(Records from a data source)
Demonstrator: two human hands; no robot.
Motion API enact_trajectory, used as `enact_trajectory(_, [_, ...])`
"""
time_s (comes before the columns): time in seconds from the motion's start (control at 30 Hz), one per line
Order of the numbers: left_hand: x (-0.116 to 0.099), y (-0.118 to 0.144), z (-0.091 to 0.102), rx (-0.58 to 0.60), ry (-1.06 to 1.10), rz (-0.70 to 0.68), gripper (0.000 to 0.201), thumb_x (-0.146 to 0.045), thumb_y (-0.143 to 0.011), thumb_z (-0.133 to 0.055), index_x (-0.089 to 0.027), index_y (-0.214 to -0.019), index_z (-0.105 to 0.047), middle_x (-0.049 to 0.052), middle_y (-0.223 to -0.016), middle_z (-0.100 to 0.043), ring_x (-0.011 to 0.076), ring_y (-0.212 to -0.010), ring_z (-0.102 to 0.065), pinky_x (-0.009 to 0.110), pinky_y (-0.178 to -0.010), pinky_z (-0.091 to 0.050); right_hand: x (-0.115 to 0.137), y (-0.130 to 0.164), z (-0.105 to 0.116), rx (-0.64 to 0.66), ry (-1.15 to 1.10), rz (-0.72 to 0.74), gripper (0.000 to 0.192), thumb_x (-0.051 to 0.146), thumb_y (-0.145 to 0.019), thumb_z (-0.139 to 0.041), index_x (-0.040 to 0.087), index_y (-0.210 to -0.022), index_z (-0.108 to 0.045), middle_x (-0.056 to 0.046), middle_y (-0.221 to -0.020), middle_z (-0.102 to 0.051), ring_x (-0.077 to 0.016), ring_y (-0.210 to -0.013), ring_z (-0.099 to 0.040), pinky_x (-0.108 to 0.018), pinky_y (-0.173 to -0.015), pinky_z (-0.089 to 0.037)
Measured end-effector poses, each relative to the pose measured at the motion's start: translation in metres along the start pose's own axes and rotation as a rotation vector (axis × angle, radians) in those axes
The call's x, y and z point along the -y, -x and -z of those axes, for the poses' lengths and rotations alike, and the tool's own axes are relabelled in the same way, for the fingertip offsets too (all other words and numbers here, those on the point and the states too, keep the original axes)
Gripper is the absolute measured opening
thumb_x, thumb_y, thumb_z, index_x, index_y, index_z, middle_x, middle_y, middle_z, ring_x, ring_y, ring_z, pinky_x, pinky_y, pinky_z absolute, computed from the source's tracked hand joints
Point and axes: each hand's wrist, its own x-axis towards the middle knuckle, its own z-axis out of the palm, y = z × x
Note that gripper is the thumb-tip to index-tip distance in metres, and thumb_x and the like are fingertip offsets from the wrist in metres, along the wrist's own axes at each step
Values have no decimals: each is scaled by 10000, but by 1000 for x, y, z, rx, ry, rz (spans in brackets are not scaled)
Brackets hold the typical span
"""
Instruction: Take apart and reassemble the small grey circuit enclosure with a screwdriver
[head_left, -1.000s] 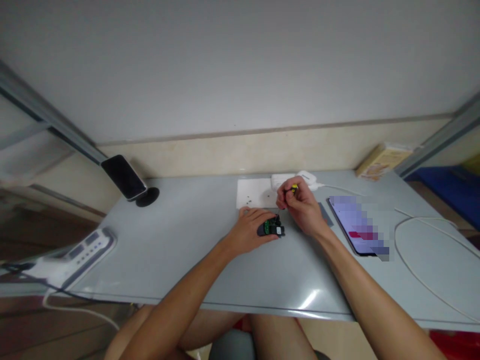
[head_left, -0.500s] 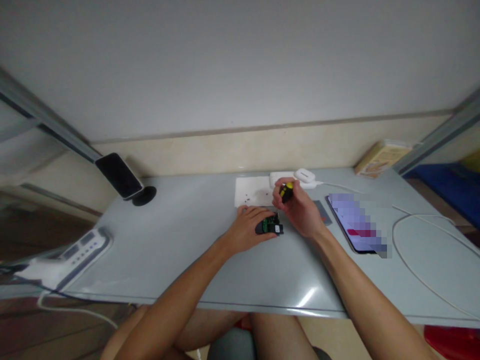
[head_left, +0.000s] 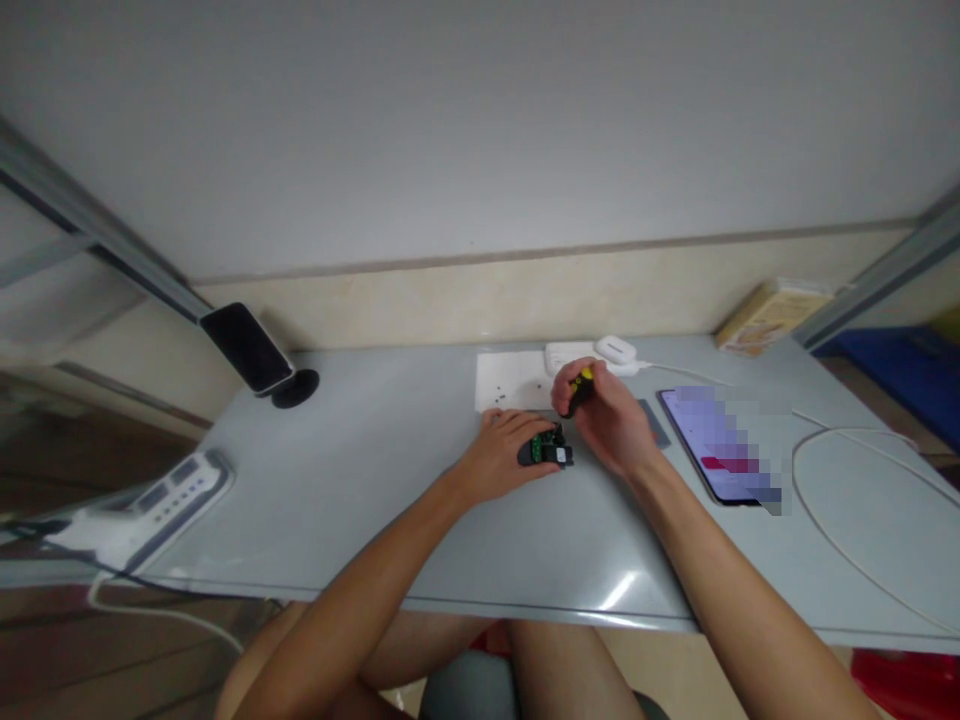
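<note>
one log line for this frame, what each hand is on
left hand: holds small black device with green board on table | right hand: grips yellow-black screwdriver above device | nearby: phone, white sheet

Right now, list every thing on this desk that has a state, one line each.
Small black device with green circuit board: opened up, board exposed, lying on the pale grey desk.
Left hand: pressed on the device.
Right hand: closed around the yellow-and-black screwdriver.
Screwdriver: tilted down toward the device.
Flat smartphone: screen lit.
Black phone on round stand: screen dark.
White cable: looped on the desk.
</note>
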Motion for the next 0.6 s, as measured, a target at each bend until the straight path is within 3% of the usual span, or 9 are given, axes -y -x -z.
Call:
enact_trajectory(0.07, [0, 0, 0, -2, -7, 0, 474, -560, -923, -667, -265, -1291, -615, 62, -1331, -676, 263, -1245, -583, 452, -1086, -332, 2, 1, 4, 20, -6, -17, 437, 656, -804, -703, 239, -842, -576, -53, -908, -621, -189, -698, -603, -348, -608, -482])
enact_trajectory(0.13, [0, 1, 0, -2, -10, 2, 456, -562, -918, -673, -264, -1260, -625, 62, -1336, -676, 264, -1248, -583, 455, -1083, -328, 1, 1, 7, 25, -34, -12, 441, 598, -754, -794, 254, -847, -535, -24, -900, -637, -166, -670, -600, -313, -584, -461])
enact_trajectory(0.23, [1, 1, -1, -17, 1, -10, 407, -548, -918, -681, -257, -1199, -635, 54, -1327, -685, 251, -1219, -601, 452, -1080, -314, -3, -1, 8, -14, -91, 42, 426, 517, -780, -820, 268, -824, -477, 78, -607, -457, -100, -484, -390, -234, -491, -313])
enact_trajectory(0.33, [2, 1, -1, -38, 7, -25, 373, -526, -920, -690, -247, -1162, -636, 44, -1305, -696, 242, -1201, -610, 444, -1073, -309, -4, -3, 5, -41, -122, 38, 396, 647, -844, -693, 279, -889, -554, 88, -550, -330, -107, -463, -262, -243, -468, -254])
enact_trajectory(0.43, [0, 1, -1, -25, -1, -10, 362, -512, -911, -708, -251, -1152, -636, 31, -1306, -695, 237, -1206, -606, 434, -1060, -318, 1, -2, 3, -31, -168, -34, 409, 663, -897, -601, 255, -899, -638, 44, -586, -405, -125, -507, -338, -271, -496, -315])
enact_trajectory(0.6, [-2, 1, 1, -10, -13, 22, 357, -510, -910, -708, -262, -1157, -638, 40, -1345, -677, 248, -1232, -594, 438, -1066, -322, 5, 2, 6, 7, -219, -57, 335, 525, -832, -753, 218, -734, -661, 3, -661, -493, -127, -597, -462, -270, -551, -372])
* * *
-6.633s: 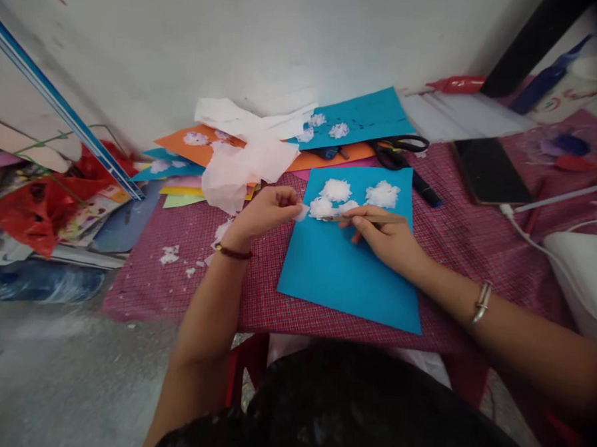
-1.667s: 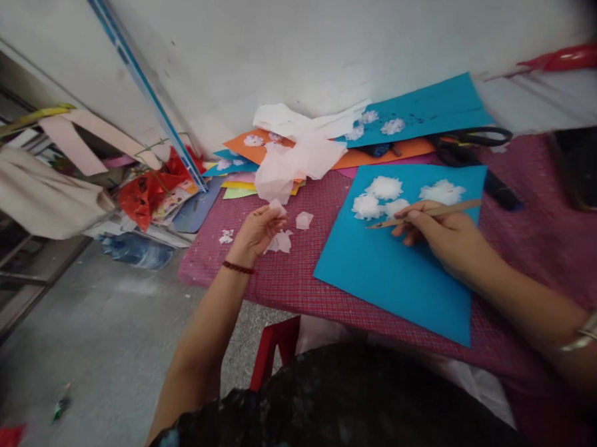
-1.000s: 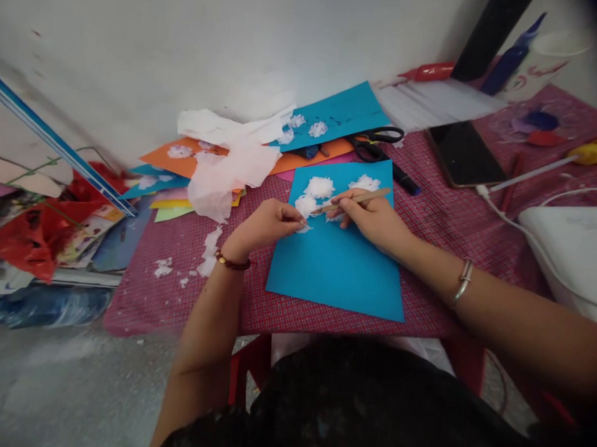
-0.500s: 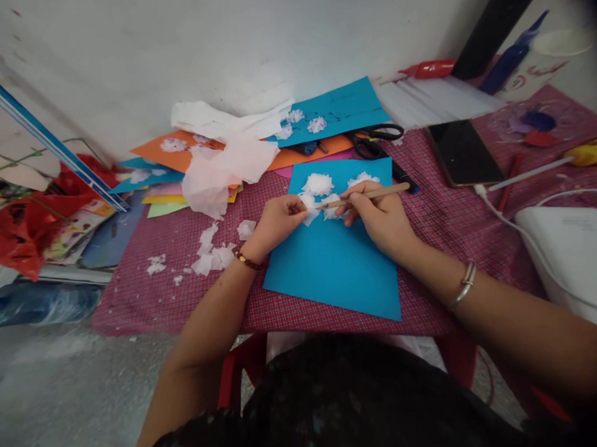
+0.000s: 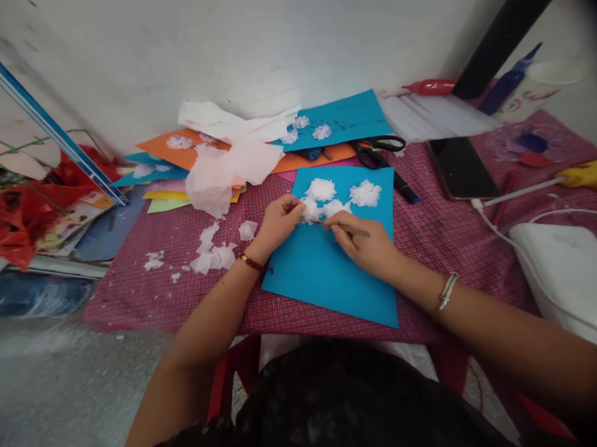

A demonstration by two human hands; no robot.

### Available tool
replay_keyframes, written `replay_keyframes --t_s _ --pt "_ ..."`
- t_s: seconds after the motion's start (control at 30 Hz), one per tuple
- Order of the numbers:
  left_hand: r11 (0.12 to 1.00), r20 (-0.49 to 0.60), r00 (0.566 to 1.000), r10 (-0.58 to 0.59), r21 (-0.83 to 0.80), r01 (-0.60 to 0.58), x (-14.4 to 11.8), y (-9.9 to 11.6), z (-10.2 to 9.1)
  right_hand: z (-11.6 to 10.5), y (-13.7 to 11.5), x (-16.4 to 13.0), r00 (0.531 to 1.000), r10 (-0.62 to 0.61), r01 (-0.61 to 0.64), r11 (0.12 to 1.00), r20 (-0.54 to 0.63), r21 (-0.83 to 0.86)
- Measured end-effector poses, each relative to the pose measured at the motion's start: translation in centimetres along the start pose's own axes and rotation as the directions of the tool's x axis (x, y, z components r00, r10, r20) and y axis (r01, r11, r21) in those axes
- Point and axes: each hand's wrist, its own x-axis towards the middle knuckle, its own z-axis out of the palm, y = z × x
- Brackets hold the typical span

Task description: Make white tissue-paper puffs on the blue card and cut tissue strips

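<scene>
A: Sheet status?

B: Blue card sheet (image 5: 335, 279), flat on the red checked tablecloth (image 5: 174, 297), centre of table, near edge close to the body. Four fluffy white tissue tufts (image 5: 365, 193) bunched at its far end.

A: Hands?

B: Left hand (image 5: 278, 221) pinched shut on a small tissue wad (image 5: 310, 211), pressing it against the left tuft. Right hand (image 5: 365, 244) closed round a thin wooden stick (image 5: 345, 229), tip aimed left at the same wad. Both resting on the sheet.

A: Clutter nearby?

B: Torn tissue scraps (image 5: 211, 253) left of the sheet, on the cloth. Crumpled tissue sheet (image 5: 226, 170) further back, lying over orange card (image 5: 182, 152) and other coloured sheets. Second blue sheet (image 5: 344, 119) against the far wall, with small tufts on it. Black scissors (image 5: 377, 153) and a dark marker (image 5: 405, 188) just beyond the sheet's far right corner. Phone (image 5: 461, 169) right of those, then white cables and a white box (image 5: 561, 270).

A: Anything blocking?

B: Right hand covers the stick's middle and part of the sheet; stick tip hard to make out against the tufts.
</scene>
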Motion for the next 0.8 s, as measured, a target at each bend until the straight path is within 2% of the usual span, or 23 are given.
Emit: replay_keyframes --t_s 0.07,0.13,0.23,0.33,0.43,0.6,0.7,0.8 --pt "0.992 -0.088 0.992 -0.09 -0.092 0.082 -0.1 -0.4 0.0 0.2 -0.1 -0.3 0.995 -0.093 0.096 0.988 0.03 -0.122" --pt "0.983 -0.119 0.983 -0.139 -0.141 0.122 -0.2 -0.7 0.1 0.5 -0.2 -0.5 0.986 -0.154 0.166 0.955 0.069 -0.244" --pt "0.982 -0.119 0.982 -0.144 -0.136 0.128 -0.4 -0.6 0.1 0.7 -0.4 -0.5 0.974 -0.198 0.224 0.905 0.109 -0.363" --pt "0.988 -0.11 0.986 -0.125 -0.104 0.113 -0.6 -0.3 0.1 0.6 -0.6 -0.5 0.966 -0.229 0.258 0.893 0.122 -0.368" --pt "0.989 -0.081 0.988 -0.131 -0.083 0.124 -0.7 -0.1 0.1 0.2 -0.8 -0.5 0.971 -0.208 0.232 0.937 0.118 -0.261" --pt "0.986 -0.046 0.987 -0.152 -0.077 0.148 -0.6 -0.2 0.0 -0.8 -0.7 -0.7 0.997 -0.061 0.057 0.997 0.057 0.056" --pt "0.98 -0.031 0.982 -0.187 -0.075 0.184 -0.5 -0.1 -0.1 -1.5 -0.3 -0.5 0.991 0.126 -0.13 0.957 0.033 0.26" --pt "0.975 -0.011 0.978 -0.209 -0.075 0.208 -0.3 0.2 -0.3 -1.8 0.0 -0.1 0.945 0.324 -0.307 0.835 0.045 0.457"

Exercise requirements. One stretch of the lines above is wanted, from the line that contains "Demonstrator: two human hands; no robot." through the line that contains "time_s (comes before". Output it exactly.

Result.
Demonstrator: two human hands; no robot.
Motion API enact_trajectory, used as `enact_trajectory(_, [_, ...])`
"""
time_s (comes before the columns): time in seconds from the motion's start (control at 30 Hz), one per line

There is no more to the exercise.